_Problem description_
Reproduce, with no changes, the line that contains "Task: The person" and all the lines that come after it in the records.
======
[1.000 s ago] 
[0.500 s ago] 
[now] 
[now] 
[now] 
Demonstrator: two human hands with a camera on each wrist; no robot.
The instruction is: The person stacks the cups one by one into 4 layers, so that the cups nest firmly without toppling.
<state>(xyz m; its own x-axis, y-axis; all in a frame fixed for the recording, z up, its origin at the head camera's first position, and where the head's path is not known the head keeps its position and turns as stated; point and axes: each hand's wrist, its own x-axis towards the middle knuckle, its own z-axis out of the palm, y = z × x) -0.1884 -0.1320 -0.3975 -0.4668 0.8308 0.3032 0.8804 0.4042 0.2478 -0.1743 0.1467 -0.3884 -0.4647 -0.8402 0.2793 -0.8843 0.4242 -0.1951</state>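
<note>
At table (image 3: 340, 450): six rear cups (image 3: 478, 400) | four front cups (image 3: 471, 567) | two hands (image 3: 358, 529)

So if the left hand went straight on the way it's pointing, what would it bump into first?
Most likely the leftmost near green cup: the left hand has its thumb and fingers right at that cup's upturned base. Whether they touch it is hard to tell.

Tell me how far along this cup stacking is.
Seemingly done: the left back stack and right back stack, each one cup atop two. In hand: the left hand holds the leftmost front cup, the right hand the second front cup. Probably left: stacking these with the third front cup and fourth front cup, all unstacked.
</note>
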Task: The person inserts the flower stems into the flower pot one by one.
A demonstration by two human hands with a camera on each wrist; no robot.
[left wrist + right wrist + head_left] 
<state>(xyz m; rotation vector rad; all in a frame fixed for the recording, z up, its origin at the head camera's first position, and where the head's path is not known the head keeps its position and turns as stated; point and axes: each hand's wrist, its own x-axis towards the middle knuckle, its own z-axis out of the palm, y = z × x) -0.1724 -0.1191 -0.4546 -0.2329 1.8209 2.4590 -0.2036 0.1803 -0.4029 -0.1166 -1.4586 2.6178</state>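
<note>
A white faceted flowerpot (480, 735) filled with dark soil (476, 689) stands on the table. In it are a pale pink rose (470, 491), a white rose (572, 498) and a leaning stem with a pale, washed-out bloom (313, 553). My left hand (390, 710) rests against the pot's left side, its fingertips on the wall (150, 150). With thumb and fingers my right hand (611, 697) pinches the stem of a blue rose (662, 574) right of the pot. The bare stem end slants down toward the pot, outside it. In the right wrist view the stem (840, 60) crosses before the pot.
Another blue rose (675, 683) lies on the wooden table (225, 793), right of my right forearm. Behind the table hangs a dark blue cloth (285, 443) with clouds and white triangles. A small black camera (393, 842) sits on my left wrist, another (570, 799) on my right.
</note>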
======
_Solution for this task_
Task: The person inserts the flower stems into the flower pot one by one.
A demonstration by two human hands with a camera on each wrist; no robot.
[left wrist + right wrist + head_left] 
<state>(xyz m; rotation vector rad; all in a frame fixed for the recording, z up, its origin at the head camera's first position, and where the head's path is not known the head keeps its position and turns as stated; point and axes: each hand's wrist, its own x-axis towards the middle knuckle, its own z-axis out of the palm, y = z × x) -0.1724 -0.1191 -0.4546 -0.2329 1.8209 2.4590 -0.2036 0.1803 -0.4029 -0.1166 -1.4586 2.6178</state>
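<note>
A white faceted flowerpot (480, 735) filled with dark soil (476, 689) stands on the table. In it are a pale pink rose (470, 491), a white rose (572, 498) and a leaning stem with a pale, washed-out bloom (313, 553). My left hand (390, 710) rests against the pot's left side, its fingertips on the wall (150, 150). With thumb and fingers my right hand (611, 697) pinches the stem of a blue rose (662, 574) right of the pot. The bare stem end slants down toward the pot, outside it. In the right wrist view the stem (840, 60) crosses before the pot.
Another blue rose (675, 683) lies on the wooden table (225, 793), right of my right forearm. Behind the table hangs a dark blue cloth (285, 443) with clouds and white triangles. A small black camera (393, 842) sits on my left wrist, another (570, 799) on my right.
</note>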

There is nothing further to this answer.